AIM OF THE TASK: Select and copy out every line in the records containing "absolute".

SOURCE RECORDS:
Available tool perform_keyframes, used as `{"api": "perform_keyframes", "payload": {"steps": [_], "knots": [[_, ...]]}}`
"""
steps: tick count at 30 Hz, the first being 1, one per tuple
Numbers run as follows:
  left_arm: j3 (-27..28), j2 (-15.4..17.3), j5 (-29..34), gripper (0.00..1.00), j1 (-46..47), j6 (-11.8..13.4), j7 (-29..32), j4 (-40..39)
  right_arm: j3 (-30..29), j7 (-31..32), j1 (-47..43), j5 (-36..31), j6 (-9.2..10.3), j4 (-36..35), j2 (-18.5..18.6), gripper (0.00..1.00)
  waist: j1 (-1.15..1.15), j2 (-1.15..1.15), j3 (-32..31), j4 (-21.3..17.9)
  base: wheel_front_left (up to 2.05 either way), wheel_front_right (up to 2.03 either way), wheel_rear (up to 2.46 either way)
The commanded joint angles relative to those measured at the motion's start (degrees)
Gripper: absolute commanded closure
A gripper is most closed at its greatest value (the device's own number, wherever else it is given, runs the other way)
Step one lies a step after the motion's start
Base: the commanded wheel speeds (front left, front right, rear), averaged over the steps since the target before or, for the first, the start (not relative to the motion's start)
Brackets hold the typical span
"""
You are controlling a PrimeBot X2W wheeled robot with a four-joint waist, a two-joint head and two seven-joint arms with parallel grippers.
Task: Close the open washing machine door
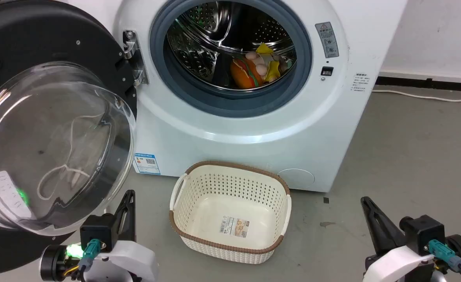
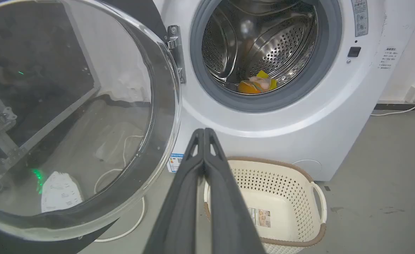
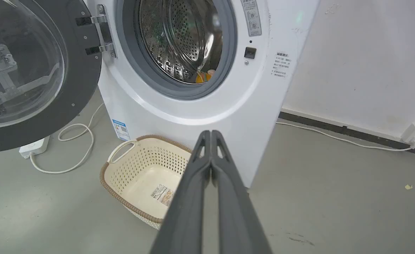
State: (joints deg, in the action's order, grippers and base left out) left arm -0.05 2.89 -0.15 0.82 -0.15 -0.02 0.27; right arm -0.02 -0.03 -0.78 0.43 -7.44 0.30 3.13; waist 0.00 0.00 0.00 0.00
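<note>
The white washing machine stands ahead with its round port uncovered; colourful soft items lie in the steel drum. Its black-rimmed washing machine door with the bulging clear glass bowl hangs wide open on the left, hinged at a metal bracket. My left gripper is shut and empty, low at the door's lower right edge, just apart from the glass. My right gripper is shut and empty too, low on the right over the floor. Door and door also show in the wrist views.
A cream perforated basket with a brown rim sits empty on the grey floor before the machine, between my two grippers. A white cable and power strip lie under the open door. A wall with a cable runs at the right.
</note>
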Motion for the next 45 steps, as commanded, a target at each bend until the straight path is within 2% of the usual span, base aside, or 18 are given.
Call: {"api": "perform_keyframes", "payload": {"steps": [1, 45], "knots": [[0.0, 0.0, 0.1, 1.0, -0.8, 0.1, 0.0, -0.3, 0.0, 0.0, 0.8, -0.4, -0.05, -0.3, -0.2, 1.0, 0.0, 0.0, 0.0, 0.0, 0.0, 0.0, 0.0], [0.0, 0.0, 0.1, 1.0, -0.8, 0.1, 0.0, -0.3, 0.0, 0.0, 0.8, -0.4, -0.05, -0.3, -0.2, 1.0, 0.0, 0.0, 0.0, 0.0, 0.0, 0.0, 0.0]]}}
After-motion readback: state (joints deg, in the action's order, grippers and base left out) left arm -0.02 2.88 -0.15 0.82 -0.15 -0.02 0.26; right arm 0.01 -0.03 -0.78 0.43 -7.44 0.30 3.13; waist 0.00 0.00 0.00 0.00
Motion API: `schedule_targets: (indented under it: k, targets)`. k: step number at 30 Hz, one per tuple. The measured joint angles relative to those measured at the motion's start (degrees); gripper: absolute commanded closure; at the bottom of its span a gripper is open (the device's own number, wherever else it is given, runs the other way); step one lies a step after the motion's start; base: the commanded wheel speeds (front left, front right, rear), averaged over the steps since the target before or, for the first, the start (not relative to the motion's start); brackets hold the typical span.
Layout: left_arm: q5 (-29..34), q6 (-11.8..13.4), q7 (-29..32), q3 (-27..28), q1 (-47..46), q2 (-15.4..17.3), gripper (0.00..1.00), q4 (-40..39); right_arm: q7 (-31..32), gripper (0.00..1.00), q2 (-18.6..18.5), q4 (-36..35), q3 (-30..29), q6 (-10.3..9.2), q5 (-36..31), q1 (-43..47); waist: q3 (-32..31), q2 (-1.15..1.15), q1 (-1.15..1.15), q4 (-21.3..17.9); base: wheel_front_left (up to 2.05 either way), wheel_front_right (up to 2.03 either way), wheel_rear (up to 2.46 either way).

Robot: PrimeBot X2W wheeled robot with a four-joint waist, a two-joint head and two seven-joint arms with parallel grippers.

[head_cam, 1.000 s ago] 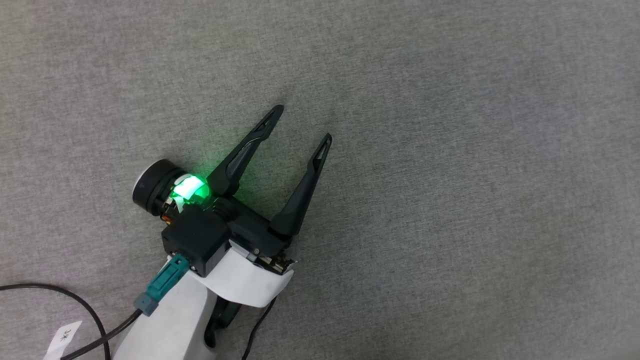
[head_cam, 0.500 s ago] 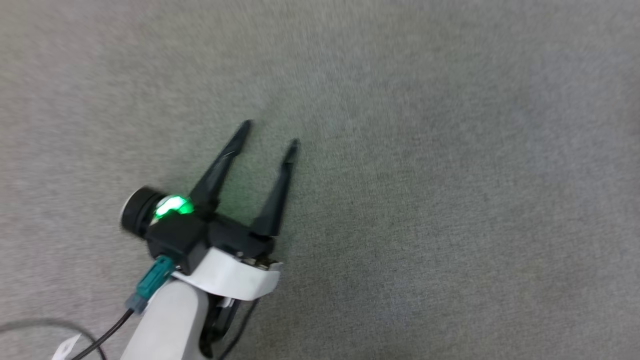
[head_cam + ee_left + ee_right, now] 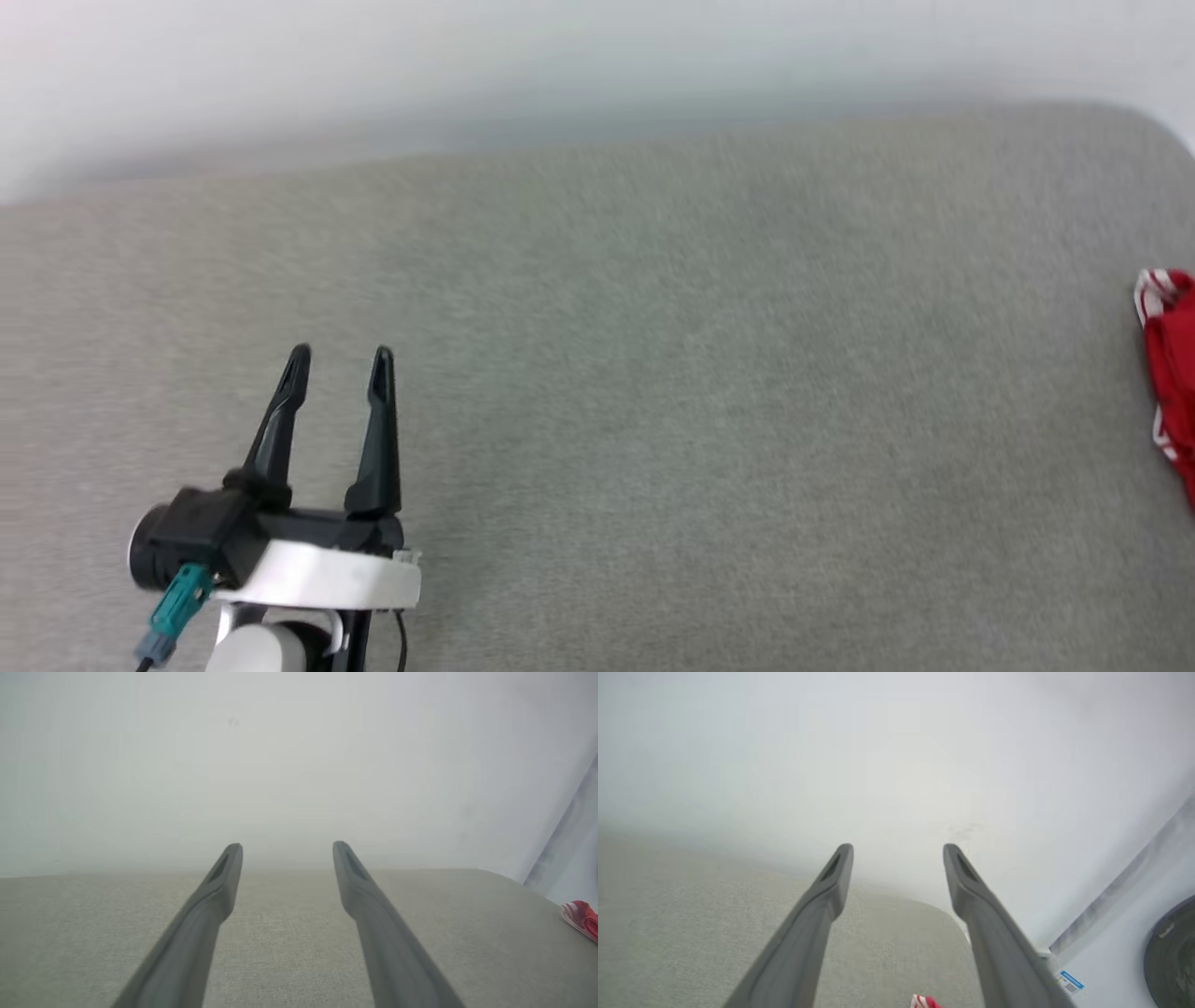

ANSWER FOR THE TASK:
Gripper: absolute commanded closure
Motion API: `schedule_targets: (indented under it: k, targets)`. k: step number at 30 Hz, one per tuple. The measured joint angles relative to those measured at the motion's start (degrees); gripper: absolute commanded closure; at the bottom of its span a gripper is open (the device's own number, wherever else it is given, runs the other way); step one lies a step after the motion's start; base: the commanded wheel speeds (front left, front right, rear), averaged over the steps since the target before or, for the first, the start (not relative to the motion's start); brackets hold the typical span.

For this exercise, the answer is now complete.